Eski Rektör Osman İnci, söz konusu binanın 1997-1998 yıllarında tescilli tarihi eser olmadığı, o dönem Karaağaç yerleşkesini bir bütün olarak kabul ettiklerini ve tüm onarımlarını da kuruldan izin alarak yaptıklarını söyledi.
Karaağaç Yerleşkesi’nin 1977 yılında eğitim amaçlı olarak Mimarlık Akademisine tahsis edildiğini anımsatan Osman İnci, şöyle devam şöyle devam etti:
“Daha sonra Trakya Üniversitesi kurulunca Edirne Meslek Yüksekokulu burada eğitim verdi. Karaağaç istasyon binası ve eklenti diğer binalarda kullanım ve eğitim amaçlı küçük tadilatlar tahsis edildiği yıllardan beri yapıla gelmiştir. En önemli restorasyon 1984-1987 yılarında yapılmış,1987’de Üniversiteler arası kurul toplantısı ile açılmış ve sosyal tesisi olarak kullanılmaya başlanmıştır.

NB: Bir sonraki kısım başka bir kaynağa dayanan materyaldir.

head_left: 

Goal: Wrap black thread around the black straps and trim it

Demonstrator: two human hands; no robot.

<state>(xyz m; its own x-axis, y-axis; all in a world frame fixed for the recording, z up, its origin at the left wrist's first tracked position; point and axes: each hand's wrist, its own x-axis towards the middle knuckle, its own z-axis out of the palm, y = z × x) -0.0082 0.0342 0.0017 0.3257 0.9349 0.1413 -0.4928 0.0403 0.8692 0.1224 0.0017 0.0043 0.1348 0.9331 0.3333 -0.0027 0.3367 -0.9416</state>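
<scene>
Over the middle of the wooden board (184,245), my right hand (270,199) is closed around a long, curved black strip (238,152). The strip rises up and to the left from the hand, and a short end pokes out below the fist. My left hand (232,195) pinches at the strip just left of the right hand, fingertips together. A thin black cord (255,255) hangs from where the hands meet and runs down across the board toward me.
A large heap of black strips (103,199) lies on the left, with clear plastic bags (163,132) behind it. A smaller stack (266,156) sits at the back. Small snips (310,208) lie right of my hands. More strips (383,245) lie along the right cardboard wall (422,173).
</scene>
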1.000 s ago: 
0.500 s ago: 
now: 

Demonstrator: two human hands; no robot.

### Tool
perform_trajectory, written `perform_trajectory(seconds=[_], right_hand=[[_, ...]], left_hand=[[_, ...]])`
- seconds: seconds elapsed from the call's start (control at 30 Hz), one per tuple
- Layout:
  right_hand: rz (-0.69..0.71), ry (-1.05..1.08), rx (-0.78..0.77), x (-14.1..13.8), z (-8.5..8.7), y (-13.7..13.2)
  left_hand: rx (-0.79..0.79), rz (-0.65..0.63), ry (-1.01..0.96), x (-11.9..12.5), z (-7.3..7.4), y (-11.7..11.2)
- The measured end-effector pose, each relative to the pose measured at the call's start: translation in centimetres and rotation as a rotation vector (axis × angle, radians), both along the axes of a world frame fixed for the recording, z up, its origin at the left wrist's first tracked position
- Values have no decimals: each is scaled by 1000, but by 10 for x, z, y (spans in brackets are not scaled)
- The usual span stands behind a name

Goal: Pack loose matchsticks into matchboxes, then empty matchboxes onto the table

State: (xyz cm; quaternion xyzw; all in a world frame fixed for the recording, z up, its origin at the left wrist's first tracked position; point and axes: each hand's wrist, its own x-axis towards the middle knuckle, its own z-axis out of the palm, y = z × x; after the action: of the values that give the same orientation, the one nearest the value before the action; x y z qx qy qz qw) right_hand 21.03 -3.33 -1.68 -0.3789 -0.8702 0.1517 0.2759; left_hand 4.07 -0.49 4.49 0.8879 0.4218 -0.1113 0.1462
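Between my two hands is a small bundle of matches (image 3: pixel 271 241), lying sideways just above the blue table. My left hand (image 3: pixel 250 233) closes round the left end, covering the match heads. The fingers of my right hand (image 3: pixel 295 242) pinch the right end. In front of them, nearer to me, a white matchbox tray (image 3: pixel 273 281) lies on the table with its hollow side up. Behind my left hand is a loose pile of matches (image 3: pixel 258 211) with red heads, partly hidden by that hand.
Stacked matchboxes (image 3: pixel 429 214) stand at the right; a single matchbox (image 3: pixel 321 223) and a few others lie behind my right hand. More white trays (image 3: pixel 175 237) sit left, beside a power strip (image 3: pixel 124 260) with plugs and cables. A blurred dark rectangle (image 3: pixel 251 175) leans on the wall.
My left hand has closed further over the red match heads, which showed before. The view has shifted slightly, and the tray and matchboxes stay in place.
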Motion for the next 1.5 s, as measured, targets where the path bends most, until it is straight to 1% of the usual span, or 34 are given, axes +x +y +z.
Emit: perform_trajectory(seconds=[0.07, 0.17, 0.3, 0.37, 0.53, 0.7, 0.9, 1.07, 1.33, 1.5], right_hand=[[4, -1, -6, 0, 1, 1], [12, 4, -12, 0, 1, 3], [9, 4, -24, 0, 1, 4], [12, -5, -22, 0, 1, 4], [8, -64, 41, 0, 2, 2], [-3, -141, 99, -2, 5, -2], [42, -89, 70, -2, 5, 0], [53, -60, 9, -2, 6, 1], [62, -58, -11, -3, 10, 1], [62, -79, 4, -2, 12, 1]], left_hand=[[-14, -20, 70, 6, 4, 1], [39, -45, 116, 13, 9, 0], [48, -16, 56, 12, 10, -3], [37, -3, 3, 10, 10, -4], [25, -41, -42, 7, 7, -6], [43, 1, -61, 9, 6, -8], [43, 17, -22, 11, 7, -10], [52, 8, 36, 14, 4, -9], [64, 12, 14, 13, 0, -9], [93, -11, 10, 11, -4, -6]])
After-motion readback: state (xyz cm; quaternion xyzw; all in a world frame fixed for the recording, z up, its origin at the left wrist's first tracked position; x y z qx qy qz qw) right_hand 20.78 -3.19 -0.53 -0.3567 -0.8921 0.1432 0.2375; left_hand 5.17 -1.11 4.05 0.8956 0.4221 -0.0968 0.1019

Rektörlük görevine başladığımda 2 ay geçmeden Maliye Bakanı imzası ile Karaağaç binasının hangi amaçla kullanıldığına dair yazı geldi. Sosyal tesis olarak bildirilse “tahsis amacı dışında kullanıldığı için” binalar elimizden gidecekti. Refah-yol hükümetinin özelleştirme süreçlerini başlattığı yıllarda binayı ve tahsisi kurtarmak amacıyla 27.11.1996 tarihli Senato da Rektörlüğü Karaağaca taşıma ve Lozan anıtı yapma, Lozan müzesi açma kararı aldık ve bu kararı Bakanlığa bildirdik. Bu karardan sonra Maliye bakanlığı Milli Emlak Genel müdürlüğü 45569 sayılı yazısı ile yerleşkedeki yapıların ve arazinin tamamı Üniversitemize tahsis edildi.”
RESTORASYONLAR İZİNLİ VE BELGELİ YAPILMIŞTIR
Osman İnci, sözlerini şöyle sürdürdü: “Dönemimde tüm Restorasyon çalışmaları izinli ve belgeli yapılmıştır. Hiçbir koşulda zarar verici uygulama olmamıştır. Büyük gar binasına Rektör ve yardımcıları, Genel sekreterlik ve Personel Daire başkanlığı, diğer binalara Saymanlık, İdari ve mali işler, Sağlık-Kültür-spor, Öğrenci işleri, Lozan müzesi, Basın-Halkla ilişkiler, Dış ilişkiler, Hukuk Müşavirliği yerleşmiştir. Karaağaç mahalle olarak da hak ettiği prestij’i kazanmış ve bugünkü konumuna gelmiştir. Yaptığımız işler Ülkemizde ve komşularımızda örnek olarak gösterilmiştir. Her yıl bir bina restore etme kararı alınmıştı. Bizim dönemden kalan 3 bina 10 yıldır restore edilmedi, çöktüler. Karaağaca gelen-gezen tüm konuklarca takdirle karşılanmıştır. Bu başarıyı sağlayan değerli çalışma arkadaşlarıma bir kez daha teşekkür ediyorum.
Ayrıca Rektörlük yaptığım 1996-2004 yılları arasında Karaağaç yerleşkesine hiçbir prefabrik bina yapılmadı. Açıklamada söz edilen prefabrik yapı bizlerden sonra yapılmış, Koruma kurulu tarafından yıkımına karar verildi ancak 7 yıldır bu gerçekleşmedi. PTT binasının tüm hakları yapılan antlaşma ile Üniversitemize alınmıştır, ancak 10 yıldır restorasyonu yapılmamıştır.